Your objective => Copy each line below that has "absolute".

--- Given material Enclosed Below ---

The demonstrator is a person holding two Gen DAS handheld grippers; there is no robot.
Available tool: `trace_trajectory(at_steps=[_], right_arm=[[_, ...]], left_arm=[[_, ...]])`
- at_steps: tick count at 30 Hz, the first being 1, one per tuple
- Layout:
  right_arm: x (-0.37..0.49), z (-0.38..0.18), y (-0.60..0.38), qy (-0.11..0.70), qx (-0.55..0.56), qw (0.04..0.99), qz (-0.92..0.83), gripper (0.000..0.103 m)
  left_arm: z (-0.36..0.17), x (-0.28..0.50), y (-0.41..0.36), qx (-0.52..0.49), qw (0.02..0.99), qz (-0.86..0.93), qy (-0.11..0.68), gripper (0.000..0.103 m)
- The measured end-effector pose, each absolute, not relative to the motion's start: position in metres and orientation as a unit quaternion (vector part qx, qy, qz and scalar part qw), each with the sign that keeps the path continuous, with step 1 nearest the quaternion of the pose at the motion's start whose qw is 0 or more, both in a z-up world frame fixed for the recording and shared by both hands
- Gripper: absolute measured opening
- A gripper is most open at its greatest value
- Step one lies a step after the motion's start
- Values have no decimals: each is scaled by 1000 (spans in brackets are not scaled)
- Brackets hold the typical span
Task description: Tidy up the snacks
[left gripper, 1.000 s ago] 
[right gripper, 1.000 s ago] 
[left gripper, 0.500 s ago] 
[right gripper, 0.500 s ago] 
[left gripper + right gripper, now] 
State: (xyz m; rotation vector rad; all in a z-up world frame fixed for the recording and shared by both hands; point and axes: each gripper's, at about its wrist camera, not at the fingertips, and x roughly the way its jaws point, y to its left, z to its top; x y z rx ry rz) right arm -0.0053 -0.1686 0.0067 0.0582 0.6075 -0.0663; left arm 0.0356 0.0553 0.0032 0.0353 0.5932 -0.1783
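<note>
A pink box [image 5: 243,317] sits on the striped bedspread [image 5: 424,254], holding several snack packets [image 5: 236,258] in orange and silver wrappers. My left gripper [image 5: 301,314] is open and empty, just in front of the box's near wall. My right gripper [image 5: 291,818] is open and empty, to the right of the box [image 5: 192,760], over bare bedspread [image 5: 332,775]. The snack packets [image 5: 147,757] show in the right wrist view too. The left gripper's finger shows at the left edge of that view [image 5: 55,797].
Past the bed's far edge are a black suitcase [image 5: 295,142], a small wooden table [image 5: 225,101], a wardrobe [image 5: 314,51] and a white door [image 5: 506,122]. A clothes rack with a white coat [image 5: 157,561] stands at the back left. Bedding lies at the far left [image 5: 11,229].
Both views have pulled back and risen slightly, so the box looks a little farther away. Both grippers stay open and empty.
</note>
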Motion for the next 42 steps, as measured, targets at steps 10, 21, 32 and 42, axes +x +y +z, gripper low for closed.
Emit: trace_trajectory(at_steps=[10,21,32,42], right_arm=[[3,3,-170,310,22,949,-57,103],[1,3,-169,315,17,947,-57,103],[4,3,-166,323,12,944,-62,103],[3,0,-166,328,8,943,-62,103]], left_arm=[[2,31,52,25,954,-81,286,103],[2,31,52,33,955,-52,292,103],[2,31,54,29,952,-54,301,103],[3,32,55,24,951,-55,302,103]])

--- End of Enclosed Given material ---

Exercise output =>
- The measured end-effector pose, each absolute, not relative to the motion's start: position in metres and orientation as a unit quaternion (vector part qx, qy, qz and scalar part qw), each with the sign that keeps the path continuous, with step 1 nearest the quaternion of the pose at the motion's start whose qw is 0 or more, both in a z-up world frame fixed for the recording and shared by both hands
- Gripper: absolute measured opening

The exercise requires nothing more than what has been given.